Una médica residente negó rotundamente haber participado en el presunto robo de medicamentos de un hospital de Buenos Aires, en una investigación que destapó un circuito ilegal de drogas hospitalarias y una muerte por sobredosis. Su declaración judicial pone en el centro un caso que mezcla adicciones, responsabilidades médicas y el manejo de sustancias sensibles.
Delfina Lanusse, junto con el anestesista Hernán Boveri, fue procesada por el delito de administración fraudulenta. Aunque no quedaron detenidos, la Justicia les prohibió salir del país y ordenó embargos por 100 millones de pesos.
Durante su indagatoria ante el juez Javier Sánchez Sarmiento, Lanusse afirmó: “Nunca robé nada, soy intachable”. Sostuvo que las acusaciones en su contra surgieron a partir de versiones difundidas por una examiga y colega.
¿Qué se investiga en este caso?
La investigación se desprende de la causa por la muerte de Alejandro Zalazar, de 29 años, quien fue encontrado sin vida en su departamento el 20 de febrero. La autopsia determinó que falleció por una sobredosis de propofol y fentanilo.

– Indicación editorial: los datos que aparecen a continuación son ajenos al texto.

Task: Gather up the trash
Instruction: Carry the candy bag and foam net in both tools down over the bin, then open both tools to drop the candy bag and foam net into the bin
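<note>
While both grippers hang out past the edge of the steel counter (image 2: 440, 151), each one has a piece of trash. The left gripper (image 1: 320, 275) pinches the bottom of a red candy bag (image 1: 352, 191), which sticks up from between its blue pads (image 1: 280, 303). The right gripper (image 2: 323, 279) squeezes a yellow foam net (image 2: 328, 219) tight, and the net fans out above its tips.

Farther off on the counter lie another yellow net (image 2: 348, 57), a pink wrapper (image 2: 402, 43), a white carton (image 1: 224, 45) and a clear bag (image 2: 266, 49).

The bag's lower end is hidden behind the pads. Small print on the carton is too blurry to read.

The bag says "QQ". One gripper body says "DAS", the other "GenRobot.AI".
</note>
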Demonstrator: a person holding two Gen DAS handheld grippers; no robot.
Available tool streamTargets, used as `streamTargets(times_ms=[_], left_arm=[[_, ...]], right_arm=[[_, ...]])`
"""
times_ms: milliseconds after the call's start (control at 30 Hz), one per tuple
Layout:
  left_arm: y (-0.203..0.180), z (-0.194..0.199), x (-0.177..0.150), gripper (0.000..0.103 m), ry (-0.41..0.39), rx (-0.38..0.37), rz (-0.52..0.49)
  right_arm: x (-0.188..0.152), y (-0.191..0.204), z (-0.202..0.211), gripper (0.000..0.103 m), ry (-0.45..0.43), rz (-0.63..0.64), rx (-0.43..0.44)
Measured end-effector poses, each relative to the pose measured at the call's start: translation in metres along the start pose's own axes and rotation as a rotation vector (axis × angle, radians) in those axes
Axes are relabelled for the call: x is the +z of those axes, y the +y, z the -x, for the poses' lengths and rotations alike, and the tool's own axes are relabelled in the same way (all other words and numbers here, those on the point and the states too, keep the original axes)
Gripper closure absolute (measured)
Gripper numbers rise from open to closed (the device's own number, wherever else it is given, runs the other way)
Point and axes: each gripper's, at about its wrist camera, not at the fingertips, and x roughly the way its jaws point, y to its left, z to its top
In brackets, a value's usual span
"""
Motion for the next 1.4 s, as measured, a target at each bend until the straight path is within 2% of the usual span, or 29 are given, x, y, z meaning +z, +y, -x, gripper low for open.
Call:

En el lugar se hallaron fármacos y una bomba de infusión, lo que activó una pesquisa sobre el uso indebido de medicamentos hospitalarios. Según la causa, los fármacos utilizados por Zalazar habrían sido sustraídos del Hospital Italiano, lo que derivó en la desvinculación de los profesionales implicados.

¿Qué rol jugaron los acusados?
Por su parte, Boveri aseguró que los medicamentos hallados en su departamento eran para uso veterinario, aunque no precisó detalles sobre su destino o utilización. El expediente también puso el foco en presuntas fiestas clandestinas conocidas como “propofest”, donde se consumían anestésicos de uso médico.
En ese contexto, Lanusse había admitido previamente ante la Asociación de Anestesia que consumía propofol desde hacía dos años, aunque aseguró que lo hacía bajo la influencia de Boveri. El anestesiólogo, en cambio, reconoció haberla drogado en algunas ocasiones, pero sostuvo que fue con su consentimiento y la responsabilizó por el robo de los medicamentos.

¿Qué impacto tiene este caso en el sistema de salud?
Desde la Asociación de Anestesia advirtieron que el consumo de sustancias es una problemática transversal y remarcaron que los hechos investigados habrían ocurrido en ámbitos privados. El caso sigue bajo investigación y expone una trama compleja que combina adicciones, responsabilidades médicas y el manejo de drogas sensibles dentro del sistema de salud.